START Data supplied

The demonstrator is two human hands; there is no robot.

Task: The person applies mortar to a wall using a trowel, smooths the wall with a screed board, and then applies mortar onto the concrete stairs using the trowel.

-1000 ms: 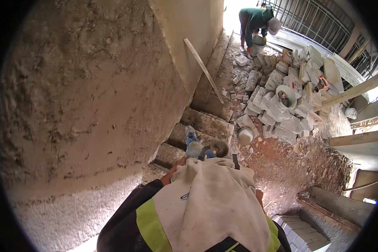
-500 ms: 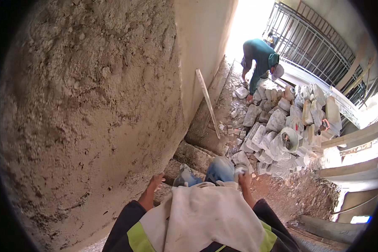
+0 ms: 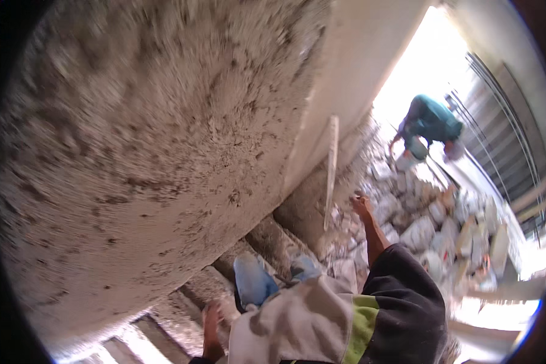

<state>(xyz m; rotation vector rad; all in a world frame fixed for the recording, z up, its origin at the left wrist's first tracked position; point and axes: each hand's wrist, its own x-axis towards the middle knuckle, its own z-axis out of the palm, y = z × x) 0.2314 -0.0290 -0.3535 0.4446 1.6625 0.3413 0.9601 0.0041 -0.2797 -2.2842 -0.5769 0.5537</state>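
Observation:
My right hand [image 3: 361, 205] is stretched forward to the right, its fingers loosely apart with nothing visible in them, in front of the pile of pale broken stone pieces [image 3: 420, 233]. My left hand [image 3: 212, 312] hangs low beside my body, over the concrete steps [image 3: 264, 238] and near the foot of the rough wall; it is blurred, so its fingers are unclear. My jeans-clad legs [image 3: 252, 276] are on the stairs.
A co-worker [image 3: 434, 121] in a green top bends over a pale bucket [image 3: 406, 161] at the upper right. A long board [image 3: 332, 164] leans beside the plastered wall [image 3: 164, 151]. Metal frames [image 3: 497, 139] stand at the right, with wooden beams [image 3: 497, 291] lower down.
The view has swung, so the co-worker and stone pile sit farther right and the wall fills more. My right hand has lifted forward from beside my leg; my left hand sits lower.

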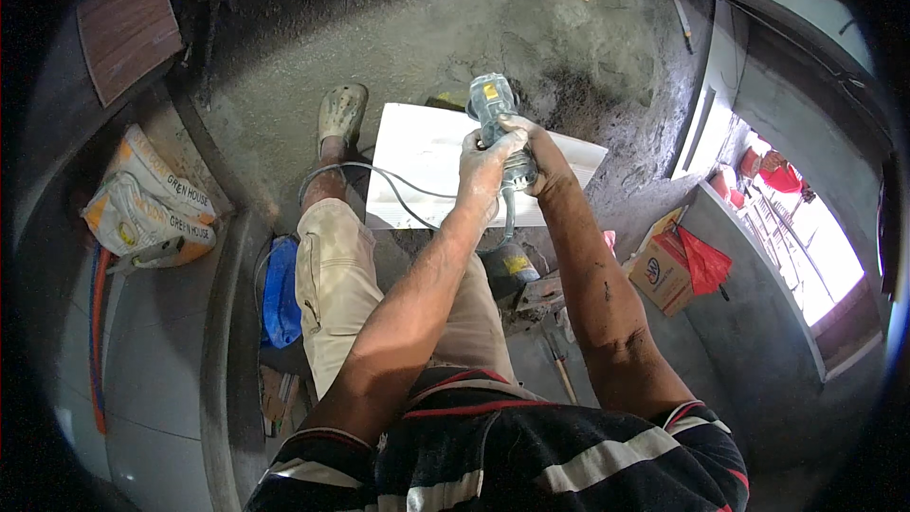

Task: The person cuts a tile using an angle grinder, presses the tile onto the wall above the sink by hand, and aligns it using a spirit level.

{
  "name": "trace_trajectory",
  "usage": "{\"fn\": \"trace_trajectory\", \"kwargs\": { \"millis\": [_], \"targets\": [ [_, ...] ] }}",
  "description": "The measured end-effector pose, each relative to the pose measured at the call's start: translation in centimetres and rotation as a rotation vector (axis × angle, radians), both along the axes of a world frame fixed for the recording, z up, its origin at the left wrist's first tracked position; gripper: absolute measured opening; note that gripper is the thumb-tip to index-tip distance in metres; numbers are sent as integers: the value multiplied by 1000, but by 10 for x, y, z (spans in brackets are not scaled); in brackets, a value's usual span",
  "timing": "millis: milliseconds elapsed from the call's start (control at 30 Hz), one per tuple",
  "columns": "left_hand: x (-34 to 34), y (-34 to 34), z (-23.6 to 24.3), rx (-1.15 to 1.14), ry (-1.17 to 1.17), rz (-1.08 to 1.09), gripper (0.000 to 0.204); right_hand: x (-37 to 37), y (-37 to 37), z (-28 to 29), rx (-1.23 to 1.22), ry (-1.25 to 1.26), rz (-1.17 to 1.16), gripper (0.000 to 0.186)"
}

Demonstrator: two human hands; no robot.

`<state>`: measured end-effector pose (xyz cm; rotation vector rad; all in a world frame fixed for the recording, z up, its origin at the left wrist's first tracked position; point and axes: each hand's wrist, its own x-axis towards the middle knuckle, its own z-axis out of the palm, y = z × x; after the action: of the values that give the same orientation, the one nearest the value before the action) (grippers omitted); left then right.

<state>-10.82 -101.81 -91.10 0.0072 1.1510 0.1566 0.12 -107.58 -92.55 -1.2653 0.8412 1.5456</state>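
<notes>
Grips a dust-coated pale grey power tool (493,112) just off the view's centre, toward 1 o'clock. Grasps it with the left hand (482,169) at its 7 o'clock side and the right hand (541,155) at its 4 o'clock side. Holds it over a flat white ribbed panel (414,154), with a grey cable (509,218) leaving its 6 o'clock end. Wears an olive clog (342,112), at 9 o'clock from the tool. Farther out, has white-and-orange plastic sacks (156,199) near 9, a crumpled blue bag (280,296) at 8 and a brown cardboard box (658,283) between 4 and 5.
</notes>
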Motion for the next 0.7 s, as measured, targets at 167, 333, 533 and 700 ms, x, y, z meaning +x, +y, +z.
{"fn": "trace_trajectory", "kwargs": {
  "millis": [167, 333, 533, 700],
  "targets": [
    [-1, 0, -3, 44, 19, -38, 59, 1, 4, 1, 26, 1, 23, 21],
    [-1, 0, -4, 10, 17, -16, 59, 0, 3, 0, 12, -6, 26, 22],
    [-2, -1, -6, 27, 12, -23, 59, -1, 5, 1, 2, 15, 20, 23],
    [0, -1, -4, -13, 8, 11, 57, 0, 2, -2, -42, -8, 37, 24]
  ]
}}
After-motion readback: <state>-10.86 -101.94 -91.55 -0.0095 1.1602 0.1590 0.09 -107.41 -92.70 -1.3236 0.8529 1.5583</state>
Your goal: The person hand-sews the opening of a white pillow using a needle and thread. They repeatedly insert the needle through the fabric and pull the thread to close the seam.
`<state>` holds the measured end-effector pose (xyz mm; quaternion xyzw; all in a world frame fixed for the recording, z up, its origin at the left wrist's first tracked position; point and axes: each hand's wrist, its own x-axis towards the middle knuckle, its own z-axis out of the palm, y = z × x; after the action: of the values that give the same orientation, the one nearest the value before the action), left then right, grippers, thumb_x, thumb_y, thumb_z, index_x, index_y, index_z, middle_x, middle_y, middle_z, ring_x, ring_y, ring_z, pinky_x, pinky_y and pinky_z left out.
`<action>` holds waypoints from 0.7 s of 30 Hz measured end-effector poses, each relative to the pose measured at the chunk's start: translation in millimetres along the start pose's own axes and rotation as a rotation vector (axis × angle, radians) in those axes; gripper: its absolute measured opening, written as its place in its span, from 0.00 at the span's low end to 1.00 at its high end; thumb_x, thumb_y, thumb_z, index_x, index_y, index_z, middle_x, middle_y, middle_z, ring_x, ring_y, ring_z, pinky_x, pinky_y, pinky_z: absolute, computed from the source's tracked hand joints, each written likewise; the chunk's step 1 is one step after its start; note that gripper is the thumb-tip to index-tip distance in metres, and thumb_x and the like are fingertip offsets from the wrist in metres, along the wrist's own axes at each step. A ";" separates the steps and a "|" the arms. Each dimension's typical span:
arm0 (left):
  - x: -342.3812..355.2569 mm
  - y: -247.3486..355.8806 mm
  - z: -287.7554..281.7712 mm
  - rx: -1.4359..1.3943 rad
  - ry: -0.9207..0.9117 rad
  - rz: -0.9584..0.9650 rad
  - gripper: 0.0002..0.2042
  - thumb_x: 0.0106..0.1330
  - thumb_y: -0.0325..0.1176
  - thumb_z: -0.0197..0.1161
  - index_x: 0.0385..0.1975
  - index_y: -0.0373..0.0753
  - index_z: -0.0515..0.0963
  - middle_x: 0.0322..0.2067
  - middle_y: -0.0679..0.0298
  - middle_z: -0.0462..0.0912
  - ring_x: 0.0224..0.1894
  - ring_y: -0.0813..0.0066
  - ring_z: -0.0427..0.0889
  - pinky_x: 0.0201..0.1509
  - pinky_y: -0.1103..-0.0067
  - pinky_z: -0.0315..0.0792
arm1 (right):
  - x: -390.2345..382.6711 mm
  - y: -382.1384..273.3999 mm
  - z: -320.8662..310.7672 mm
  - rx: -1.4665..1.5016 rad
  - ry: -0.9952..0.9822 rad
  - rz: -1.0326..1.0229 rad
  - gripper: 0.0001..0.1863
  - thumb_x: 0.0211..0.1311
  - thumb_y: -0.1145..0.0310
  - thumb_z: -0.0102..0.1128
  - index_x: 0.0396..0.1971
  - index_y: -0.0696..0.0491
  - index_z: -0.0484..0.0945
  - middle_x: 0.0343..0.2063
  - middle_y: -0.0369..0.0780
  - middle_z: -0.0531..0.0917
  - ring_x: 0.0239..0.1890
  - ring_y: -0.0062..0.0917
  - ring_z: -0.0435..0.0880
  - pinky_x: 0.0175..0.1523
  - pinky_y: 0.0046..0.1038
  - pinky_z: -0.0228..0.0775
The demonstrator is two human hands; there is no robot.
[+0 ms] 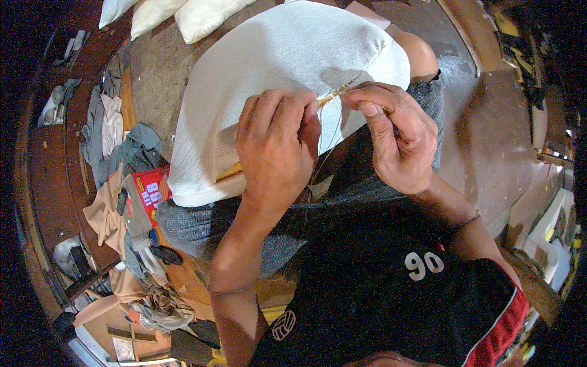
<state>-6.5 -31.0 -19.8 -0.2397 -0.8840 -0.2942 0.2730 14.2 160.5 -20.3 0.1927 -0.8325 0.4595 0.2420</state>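
A large, rounded piece covered in white fabric (pixel 257 67) lies across my lap. Over its near right edge, my two hands are close together. My left hand (pixel 275 137) is closed, its fingertips pinching one end of a thin yellowish strand (pixel 330 97). At the other end, the thumb and bent fingers of my right hand (pixel 397 131) are closed on the same strand. Its far part looks silvery and ridged; its exact kind is too small to make out. A fine thread (pixel 323 156) hangs down between the hands. The left palm is hidden.
Pale cushions (pixel 208 18) lie at the far left on a brown board (pixel 153 79). Crumpled cloths (pixel 134 150) and a red packet (pixel 156 191) are heaped on my left. A brown floor (pixel 489 153) stretches to the right, with a white curved piece (pixel 547 238) near the edge.
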 end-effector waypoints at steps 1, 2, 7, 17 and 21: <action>0.5 0.3 -0.5 -0.001 -0.004 -0.001 0.08 0.59 0.24 0.69 0.37 0.40 0.80 0.35 0.60 0.80 0.38 0.55 0.80 0.44 0.63 0.74 | 0.1 -0.2 -0.4 0.000 0.001 -0.001 0.08 0.74 0.78 0.56 0.43 0.61 0.84 0.40 0.46 0.89 0.43 0.32 0.89 0.49 0.29 0.79; 1.1 0.6 -1.0 -0.002 -0.008 -0.003 0.08 0.59 0.24 0.69 0.37 0.40 0.80 0.35 0.60 0.81 0.38 0.55 0.80 0.44 0.63 0.74 | 0.2 -0.2 -0.3 -0.001 0.006 -0.003 0.08 0.74 0.78 0.56 0.43 0.61 0.84 0.40 0.46 0.89 0.43 0.32 0.89 0.49 0.29 0.80; 0.7 0.1 1.1 -0.005 0.006 0.002 0.08 0.59 0.24 0.69 0.36 0.39 0.80 0.35 0.60 0.81 0.39 0.56 0.81 0.44 0.64 0.74 | -0.4 2.3 2.3 0.015 0.030 -0.020 0.08 0.74 0.78 0.56 0.43 0.60 0.84 0.40 0.46 0.89 0.42 0.31 0.89 0.49 0.29 0.80; -1.4 -0.7 2.4 0.002 -0.006 -0.016 0.08 0.58 0.24 0.70 0.36 0.40 0.80 0.35 0.61 0.81 0.39 0.56 0.81 0.44 0.64 0.75 | -4.2 1.6 1.5 0.114 -0.023 0.111 0.10 0.77 0.75 0.54 0.43 0.62 0.84 0.37 0.43 0.89 0.40 0.27 0.88 0.49 0.27 0.79; -2.0 1.0 3.1 0.009 0.006 -0.025 0.09 0.57 0.23 0.70 0.36 0.40 0.80 0.35 0.60 0.81 0.39 0.56 0.81 0.44 0.64 0.75 | -1.4 5.3 -0.7 0.042 -0.023 0.114 0.10 0.77 0.74 0.53 0.43 0.62 0.83 0.38 0.42 0.89 0.41 0.26 0.87 0.49 0.27 0.78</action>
<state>-5.5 -28.7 -22.8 -0.2263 -0.8874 -0.2943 0.2732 12.7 163.8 -24.4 0.1550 -0.8351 0.4877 0.2018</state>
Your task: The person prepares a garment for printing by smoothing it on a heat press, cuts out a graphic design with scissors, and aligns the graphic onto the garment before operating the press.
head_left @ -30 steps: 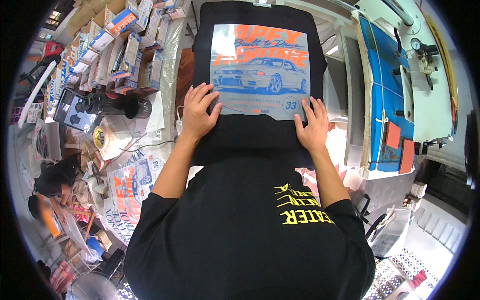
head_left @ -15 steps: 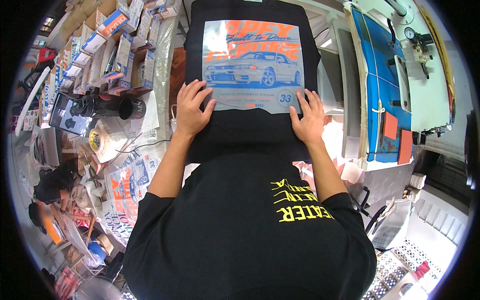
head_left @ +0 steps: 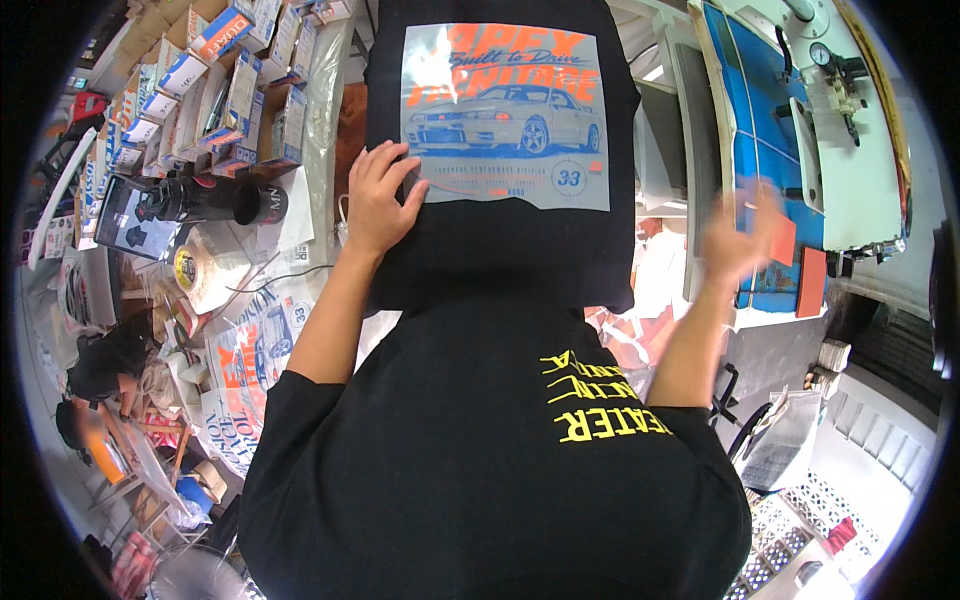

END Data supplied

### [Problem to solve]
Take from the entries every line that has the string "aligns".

### [Worked solution]
Task: The person cuts a tile using an angle grinder, presses the tile onto the wall above the sink by hand, and aligns it using a spirit level.
Your task: The person prepares a garment for printing by smoothing it on a heat press, cuts out a graphic design with scissors, and aligns the graphic onto the garment before operating the press.

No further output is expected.